Grace/Soda Springs: The trail walks through Grace which is a small town with 1 cheap/good motel that was full for me (they rented the entire place for the week I think due to the county fair being in town or something). It's quite a small town and I much preferred nearby Soda Springs although it's probably not worth going there unless you have to. I walked an alternate into Soda Springs, there's several motels. JRs was good. The Caribou Lodge is cheap but also more like a hostel setup and you could have a shared bathroom and no AC. Several fast food places and 2 grocery stores. Maverick gas station.
Pocatello - The Travelodge in the north part of town is cheap and good for the price (it's run down but my room was actually nice enough). Motel had laundry. There's tons of food and a Walmart nearby. There's a bus system too if you wanted to stay elsewhere. I just walked the state highway north to Fort Hall from my motel, there was a good shoulder. I assume the mapped route is quieter.
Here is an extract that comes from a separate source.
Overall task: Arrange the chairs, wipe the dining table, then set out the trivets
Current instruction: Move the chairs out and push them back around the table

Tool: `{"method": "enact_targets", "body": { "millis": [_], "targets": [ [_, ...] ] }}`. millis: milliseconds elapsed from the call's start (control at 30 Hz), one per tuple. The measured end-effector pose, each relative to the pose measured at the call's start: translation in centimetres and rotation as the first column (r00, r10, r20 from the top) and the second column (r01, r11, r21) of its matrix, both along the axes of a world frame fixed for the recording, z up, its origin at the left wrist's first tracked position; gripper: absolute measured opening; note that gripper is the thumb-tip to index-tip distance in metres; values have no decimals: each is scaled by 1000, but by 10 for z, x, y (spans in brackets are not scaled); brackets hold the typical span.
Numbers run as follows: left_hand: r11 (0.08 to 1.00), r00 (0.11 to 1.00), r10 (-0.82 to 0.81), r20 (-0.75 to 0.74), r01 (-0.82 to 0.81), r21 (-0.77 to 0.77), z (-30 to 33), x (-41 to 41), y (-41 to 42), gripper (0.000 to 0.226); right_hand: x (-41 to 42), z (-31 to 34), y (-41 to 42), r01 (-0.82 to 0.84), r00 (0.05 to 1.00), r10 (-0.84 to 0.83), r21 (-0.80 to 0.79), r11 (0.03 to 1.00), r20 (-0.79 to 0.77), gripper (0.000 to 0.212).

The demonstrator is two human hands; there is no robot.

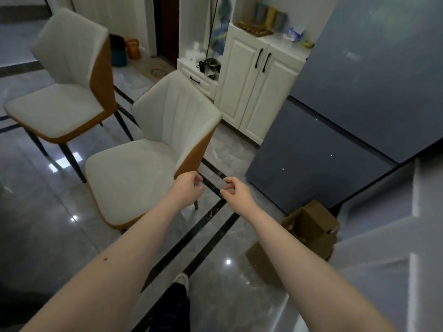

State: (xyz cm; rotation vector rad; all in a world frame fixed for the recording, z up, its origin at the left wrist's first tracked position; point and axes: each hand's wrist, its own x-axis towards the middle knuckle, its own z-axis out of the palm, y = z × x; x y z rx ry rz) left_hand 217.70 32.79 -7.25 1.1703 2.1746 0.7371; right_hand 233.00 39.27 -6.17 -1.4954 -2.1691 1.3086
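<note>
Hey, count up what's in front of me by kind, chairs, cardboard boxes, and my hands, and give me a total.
Chairs: 2, the near chair and the far chair
Cardboard boxes: 1, the cardboard box on the floor
Hands: 2, left hand and right hand, both empty
Total: 5

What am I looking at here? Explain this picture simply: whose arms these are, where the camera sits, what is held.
There is no machine: a person wears a camera on the head, looking forward and down. The left hand and right hand reach forward, fingers loosely curled, holding nothing. The near chair stands just ahead on the glossy floor, a second chair behind it. To the right are a white cabinet and a cardboard box. The left hand is beside the near chair's back; contact is unclear.
</note>
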Motion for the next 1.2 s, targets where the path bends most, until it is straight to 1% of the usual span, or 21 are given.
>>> {"method": "enact_targets", "body": {
  "millis": [67,233,333,433,600,733,800,867,1000,1033,1133,1167,1200],
  "targets": [
    [1000,1000,-11,4,11,12,1,-7,26,30,-9,-1,25,-8,1000,8,11,1000,-7,43],
    [999,999,-42,-21,43,28,7,-49,120,29,-44,8,114,-17,1000,17,16,1000,-7,41],
    [999,999,2,-37,-1,37,17,-77,180,27,-67,17,169,-16,1000,17,45,999,-13,40],
    [998,998,60,-24,-59,36,22,-93,227,33,-83,17,215,-32,999,33,52,998,-21,40],
    [967,967,253,-11,-253,20,16,-128,304,42,-116,7,302,-109,993,110,38,993,-36,38],
    [907,907,419,38,-420,33,4,-150,351,52,-149,-3,375,-226,973,229,68,972,-31,38],
    [861,862,506,27,-507,38,0,-159,370,53,-166,-1,413,-317,947,320,98,943,-11,37],
    [823,822,567,40,-568,14,-1,-164,378,51,-179,3,438,-421,906,423,129,898,10,38],
    [718,717,696,38,-695,-29,-4,-170,396,53,-220,12,485,-658,751,655,173,733,81,41],
    [711,710,703,30,-703,-26,-5,-169,398,53,-229,14,490,-691,719,690,187,698,82,41],
    [671,669,742,55,-741,-33,-14,-172,403,60,-266,11,501,-808,576,810,229,543,108,41],
    [672,668,740,70,-738,-64,-15,-173,405,65,-277,11,503,-841,521,844,242,483,127,42],
    [661,656,751,81,-743,-110,-18,-176,406,70,-292,10,504,-881,445,881,257,398,160,43]
  ]
}}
Arco: I'd recommend the DK motel motel for its location. Nearby gas station has pizza and grill/lots of hot food. Also near grocery which was pretty good/reasonable prices and Family Dollar. Motel has laundry and is basic but clean, not my favorite motel but owner is very nice and location was good. A bit of a pain to hitch back to the trail as you have to walk about a mile if you want to get to the edge of town, otherwise you'll be hitching from busy town which is kinda weird. Motel owner gave me ride back, she's very nice.
Ketchum: Not a fan of billionaires Ketchum. There's no way you can afford to stay here and everything is expensive. Most restaurants open at Noon or 5pm, not looking for fine French dining! There's a large local network of free buses. Take the free bus 20 mins south to Hailey and enjoy the McDonald's, Subway and Albertsons! It's possibly still too expensive to stay unfortunately. Maybe depends on timing but it was over $ 200 still. I stealth camped out Croy creek road just over the river which was totally fine.
Stanley - Stanley is less of a town and more of a state highway intersection with businesses spread out. The grocery is good, few restaurants and basically nowhere affordable to stay. Only a few choices anyway. If you walk the 1.5 miles or so to Lower Stanley you can legally camp on Nip and Tuck road, many of the local guides, etc. drive further down and live there all summer. There's basically nowhere else to stealth camp in Stanley, there are no trees and it's all private land. Not a good trail town.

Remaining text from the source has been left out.